_Exercise aim:_ Return the lines below that carry the word "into".

(Stored entries)
——
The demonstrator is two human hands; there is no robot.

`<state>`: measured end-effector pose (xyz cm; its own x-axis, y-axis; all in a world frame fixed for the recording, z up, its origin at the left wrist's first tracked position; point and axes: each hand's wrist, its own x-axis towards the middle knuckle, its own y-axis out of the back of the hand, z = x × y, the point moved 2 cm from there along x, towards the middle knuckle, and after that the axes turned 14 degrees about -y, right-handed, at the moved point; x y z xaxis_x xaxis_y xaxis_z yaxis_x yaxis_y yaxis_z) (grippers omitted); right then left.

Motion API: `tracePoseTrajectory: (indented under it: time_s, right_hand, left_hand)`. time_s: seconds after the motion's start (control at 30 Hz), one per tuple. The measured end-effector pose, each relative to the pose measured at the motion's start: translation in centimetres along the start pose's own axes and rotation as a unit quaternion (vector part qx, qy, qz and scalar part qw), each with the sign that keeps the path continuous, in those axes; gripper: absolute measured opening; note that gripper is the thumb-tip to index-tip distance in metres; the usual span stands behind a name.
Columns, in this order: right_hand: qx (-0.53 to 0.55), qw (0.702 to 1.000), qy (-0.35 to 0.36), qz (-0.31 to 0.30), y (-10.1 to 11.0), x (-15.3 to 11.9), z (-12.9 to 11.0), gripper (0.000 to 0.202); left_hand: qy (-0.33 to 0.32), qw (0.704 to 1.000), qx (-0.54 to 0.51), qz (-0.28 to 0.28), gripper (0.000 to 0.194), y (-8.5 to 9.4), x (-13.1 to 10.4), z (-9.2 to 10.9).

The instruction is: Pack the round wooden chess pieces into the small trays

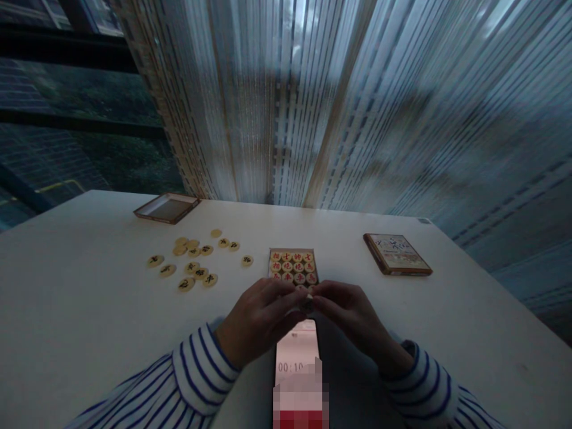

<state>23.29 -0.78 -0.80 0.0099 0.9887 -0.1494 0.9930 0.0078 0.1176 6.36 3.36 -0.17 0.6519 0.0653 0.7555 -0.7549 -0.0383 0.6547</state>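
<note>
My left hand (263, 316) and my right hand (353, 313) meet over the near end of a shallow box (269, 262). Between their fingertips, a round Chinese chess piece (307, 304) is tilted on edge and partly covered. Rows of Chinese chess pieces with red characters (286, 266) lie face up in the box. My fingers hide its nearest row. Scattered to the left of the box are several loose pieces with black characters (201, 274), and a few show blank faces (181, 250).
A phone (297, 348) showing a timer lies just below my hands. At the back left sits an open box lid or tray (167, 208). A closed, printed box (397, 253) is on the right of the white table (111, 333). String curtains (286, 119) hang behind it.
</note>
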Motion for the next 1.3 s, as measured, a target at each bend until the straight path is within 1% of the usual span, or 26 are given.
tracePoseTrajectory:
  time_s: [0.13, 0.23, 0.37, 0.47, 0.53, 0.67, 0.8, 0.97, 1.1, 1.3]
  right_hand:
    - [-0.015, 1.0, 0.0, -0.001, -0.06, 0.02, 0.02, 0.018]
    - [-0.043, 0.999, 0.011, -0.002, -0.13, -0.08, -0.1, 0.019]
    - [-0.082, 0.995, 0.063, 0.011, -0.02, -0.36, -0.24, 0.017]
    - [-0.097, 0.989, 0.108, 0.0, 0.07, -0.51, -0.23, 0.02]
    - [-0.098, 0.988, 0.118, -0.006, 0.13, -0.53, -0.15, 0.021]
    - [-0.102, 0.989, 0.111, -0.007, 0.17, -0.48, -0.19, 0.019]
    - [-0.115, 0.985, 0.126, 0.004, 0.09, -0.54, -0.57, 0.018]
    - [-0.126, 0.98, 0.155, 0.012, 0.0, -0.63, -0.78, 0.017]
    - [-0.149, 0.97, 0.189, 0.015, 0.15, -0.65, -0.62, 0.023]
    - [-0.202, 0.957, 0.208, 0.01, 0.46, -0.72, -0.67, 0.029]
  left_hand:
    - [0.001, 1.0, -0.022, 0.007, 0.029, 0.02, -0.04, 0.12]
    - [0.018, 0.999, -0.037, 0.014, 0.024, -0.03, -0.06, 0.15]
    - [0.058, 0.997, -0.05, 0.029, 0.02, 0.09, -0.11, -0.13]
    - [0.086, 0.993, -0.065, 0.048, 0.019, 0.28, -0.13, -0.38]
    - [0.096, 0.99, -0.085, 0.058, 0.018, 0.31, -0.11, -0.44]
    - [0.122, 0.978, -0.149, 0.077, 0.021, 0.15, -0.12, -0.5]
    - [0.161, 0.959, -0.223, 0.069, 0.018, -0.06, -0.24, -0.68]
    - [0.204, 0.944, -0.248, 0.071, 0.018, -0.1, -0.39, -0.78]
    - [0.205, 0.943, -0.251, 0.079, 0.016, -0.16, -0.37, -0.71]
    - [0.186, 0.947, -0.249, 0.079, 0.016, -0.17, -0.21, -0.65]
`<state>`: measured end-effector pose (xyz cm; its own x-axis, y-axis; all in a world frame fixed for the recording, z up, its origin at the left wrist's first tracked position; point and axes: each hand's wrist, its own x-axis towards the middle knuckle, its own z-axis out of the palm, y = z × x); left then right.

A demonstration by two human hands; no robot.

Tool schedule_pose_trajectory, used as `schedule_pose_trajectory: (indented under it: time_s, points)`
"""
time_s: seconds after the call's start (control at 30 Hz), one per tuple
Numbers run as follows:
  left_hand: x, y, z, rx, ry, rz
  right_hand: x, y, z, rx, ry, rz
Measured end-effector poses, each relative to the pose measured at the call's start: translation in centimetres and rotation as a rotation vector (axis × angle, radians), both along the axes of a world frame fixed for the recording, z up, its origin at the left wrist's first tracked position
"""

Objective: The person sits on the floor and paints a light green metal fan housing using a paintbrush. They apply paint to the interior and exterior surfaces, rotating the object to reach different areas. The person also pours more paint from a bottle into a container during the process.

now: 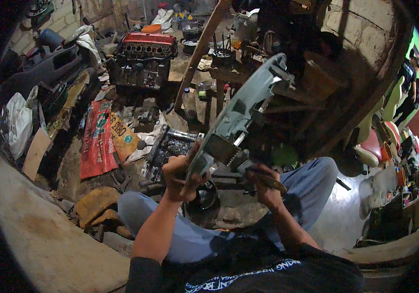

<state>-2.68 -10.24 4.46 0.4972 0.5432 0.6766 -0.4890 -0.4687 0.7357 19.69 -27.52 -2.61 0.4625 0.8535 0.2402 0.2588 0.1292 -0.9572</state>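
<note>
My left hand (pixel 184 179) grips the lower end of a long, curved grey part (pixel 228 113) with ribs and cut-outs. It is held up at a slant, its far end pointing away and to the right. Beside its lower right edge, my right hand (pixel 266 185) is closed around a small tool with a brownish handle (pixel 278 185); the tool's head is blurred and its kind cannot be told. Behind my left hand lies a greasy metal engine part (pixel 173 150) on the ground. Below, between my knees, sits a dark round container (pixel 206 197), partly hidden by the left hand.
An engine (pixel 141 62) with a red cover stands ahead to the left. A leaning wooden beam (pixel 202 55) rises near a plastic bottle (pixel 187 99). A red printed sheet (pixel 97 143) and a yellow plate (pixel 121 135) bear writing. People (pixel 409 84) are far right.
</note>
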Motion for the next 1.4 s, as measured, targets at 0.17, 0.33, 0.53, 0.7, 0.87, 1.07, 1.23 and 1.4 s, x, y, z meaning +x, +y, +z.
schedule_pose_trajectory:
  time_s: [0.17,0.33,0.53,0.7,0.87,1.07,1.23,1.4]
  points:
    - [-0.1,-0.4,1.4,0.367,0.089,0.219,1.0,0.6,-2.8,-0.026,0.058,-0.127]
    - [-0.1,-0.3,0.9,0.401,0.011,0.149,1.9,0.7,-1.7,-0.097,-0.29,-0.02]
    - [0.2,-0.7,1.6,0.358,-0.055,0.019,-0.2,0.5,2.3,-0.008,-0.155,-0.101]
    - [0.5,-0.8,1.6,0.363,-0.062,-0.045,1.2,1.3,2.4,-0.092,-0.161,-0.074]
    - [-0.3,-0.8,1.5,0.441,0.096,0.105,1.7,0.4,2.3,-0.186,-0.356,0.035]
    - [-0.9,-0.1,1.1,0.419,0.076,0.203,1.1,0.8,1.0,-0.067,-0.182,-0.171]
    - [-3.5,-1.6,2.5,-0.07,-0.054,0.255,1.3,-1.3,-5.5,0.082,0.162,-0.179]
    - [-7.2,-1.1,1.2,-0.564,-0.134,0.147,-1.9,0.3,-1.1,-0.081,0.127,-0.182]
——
_Result of this task:_
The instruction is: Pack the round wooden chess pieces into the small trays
Objective: The person sits on the floor and paints a light green metal fan housing using a paintbrush. They apply paint to the interior and exterior surfaces, rotating the object to reach different areas. The person also pours more paint from a bottle into a container during the process.

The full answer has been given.